__What this task involves__. Leaving out the pictures, return each line of the entries from the first through the line with "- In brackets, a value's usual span", and only those lines.
*-*-*
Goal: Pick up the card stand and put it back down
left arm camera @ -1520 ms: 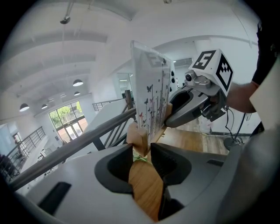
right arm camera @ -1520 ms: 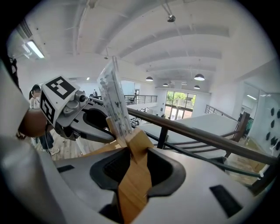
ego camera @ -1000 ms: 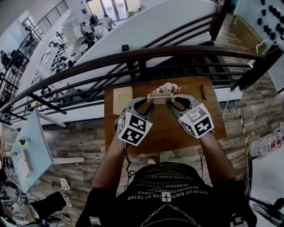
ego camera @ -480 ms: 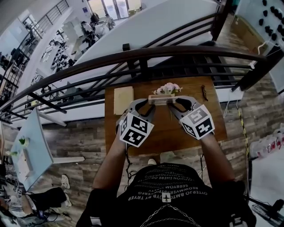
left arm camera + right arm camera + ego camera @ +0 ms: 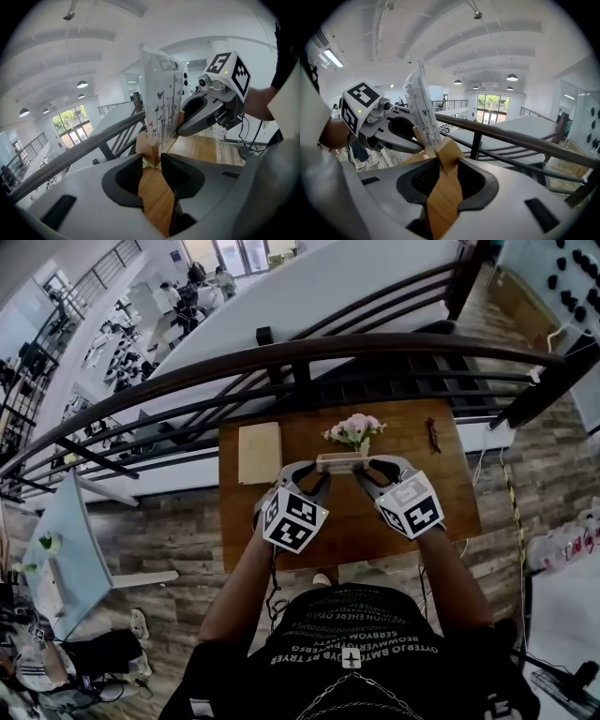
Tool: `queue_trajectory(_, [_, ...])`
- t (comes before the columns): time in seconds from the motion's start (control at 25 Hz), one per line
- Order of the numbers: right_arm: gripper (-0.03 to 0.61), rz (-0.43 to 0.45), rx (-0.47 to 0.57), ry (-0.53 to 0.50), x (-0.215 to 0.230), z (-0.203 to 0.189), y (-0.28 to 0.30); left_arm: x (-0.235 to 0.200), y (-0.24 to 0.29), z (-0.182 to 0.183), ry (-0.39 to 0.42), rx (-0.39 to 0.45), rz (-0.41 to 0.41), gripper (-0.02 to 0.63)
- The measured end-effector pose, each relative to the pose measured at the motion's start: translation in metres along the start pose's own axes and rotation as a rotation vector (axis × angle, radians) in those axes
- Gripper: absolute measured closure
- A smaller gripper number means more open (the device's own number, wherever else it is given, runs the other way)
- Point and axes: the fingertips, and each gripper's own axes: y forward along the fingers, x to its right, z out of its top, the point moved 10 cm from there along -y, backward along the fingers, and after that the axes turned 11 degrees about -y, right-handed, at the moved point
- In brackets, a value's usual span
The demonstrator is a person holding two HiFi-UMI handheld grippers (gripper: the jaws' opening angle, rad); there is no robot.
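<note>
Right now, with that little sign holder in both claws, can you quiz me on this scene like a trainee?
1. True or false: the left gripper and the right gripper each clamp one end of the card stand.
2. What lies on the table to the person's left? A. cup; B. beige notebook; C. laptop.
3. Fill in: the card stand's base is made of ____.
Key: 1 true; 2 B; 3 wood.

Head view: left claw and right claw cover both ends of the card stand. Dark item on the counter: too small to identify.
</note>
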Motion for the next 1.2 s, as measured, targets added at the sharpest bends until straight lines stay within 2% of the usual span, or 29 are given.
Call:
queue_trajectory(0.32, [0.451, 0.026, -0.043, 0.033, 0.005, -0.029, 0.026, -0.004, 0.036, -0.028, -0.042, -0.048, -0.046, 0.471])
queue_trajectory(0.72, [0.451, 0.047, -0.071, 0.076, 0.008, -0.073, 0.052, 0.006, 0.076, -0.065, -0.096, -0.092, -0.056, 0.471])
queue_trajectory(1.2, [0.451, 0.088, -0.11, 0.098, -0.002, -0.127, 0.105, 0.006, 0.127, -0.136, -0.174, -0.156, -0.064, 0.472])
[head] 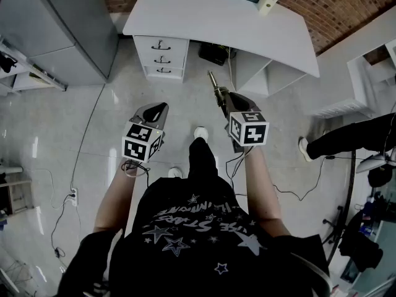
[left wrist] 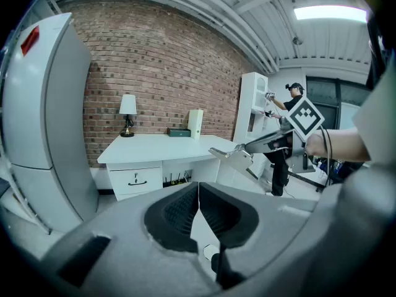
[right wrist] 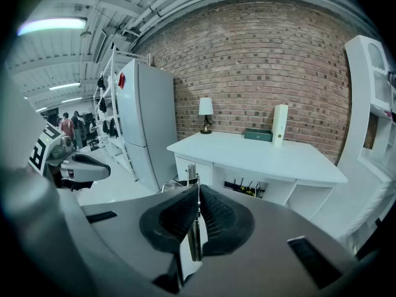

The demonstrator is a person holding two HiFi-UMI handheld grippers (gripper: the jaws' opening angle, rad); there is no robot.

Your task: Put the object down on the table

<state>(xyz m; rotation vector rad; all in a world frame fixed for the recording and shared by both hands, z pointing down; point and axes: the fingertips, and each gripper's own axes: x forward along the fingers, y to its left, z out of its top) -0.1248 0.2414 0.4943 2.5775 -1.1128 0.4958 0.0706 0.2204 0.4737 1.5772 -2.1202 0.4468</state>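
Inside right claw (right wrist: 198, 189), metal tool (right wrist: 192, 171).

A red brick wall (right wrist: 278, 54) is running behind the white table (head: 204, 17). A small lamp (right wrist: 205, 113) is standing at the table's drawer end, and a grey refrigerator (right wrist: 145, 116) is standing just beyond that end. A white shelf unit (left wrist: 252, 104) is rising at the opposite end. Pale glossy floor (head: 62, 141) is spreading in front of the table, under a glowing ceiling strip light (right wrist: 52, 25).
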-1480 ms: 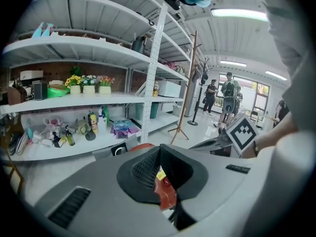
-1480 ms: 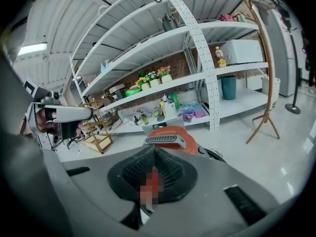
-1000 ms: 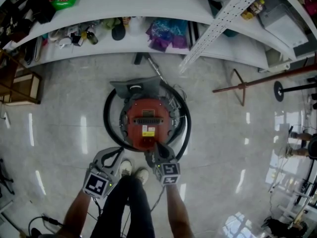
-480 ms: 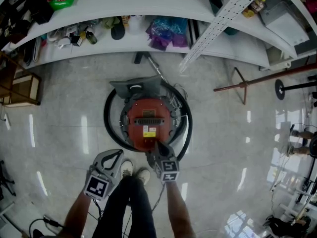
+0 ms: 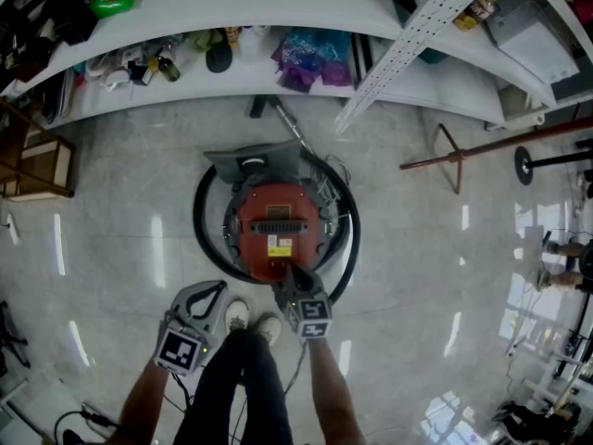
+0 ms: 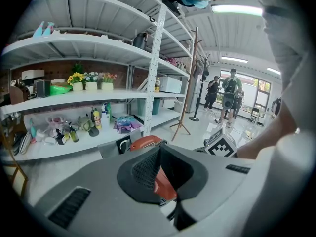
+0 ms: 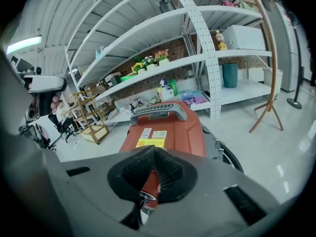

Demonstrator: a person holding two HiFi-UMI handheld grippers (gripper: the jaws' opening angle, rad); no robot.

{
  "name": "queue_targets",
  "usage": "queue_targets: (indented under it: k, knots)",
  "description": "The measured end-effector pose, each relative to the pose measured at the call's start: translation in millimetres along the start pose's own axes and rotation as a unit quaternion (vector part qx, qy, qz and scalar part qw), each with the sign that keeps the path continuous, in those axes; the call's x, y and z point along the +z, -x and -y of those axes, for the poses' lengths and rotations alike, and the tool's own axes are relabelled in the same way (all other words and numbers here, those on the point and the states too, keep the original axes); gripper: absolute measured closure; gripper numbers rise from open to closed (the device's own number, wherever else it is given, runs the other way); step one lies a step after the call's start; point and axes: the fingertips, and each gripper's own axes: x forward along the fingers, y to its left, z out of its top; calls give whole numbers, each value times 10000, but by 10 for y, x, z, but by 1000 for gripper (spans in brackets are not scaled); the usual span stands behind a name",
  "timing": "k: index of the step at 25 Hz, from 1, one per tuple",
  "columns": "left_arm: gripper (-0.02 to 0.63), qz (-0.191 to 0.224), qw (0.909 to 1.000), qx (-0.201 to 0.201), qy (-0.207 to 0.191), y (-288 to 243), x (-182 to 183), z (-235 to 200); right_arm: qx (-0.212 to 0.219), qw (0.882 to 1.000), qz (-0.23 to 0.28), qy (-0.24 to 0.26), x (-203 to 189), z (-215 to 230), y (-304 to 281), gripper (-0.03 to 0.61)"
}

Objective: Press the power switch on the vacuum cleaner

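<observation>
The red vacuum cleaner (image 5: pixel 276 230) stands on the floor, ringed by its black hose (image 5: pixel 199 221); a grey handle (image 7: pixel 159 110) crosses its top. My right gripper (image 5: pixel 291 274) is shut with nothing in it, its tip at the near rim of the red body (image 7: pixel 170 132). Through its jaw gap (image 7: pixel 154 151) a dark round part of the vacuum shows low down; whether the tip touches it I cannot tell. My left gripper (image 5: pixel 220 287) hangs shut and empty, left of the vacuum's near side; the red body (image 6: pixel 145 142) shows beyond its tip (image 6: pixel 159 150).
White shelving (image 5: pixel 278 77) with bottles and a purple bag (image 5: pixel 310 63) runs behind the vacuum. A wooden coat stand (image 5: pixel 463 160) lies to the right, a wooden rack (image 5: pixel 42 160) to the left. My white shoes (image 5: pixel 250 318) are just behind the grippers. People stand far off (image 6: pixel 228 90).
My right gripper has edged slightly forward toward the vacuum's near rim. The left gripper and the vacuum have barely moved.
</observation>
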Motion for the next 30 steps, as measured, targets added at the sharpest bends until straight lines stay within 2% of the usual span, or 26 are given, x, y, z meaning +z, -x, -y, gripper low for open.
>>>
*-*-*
__Solution__.
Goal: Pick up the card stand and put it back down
left arm camera @ -1520 ms: 
right arm camera @ -1520 ms: 
ego camera @ -1000 ms: 
ego camera @ -480 ms: 
left arm camera + right arm camera + ego camera @ +0 ms: 
Tool: `queue_trajectory(_, [_, ...])`
- t (comes before the columns): time in seconds from the motion's start (control at 25 Hz), one per line
- Order of the numbers: right_arm: gripper (-0.03 to 0.61), rz (-0.43 to 0.45), rx (-0.47 to 0.57), ry (-0.53 to 0.50), x (-0.215 to 0.230), z (-0.203 to 0.189), y (-0.28 to 0.30); left_arm: x (-0.235 to 0.200), y (-0.24 to 0.29), z (-0.182 to 0.183), ry (-0.39 to 0.42), rx (-0.39 to 0.45), rz (-0.41 to 0.41), gripper (-0.02 to 0.63)
- The measured end-effector pose, each relative to the pose measured at the motion's start: translation in metres along the start pose's own axes and rotation as a rotation vector (axis × angle, radians) in those axes
- Gripper: absolute measured closure
- A smaller gripper number means more open (the device's own number, wherever else it is given, runs the other way)
- Point and axes: the fingertips, and each gripper's own axes: y forward along the fingers, x to its right, z out of its top, the point moved 10 cm from there along -y, backward along the fingers, and after that the axes turned 11 degrees about -y, right-handed, at the moved point
- In brackets, a value's usual span

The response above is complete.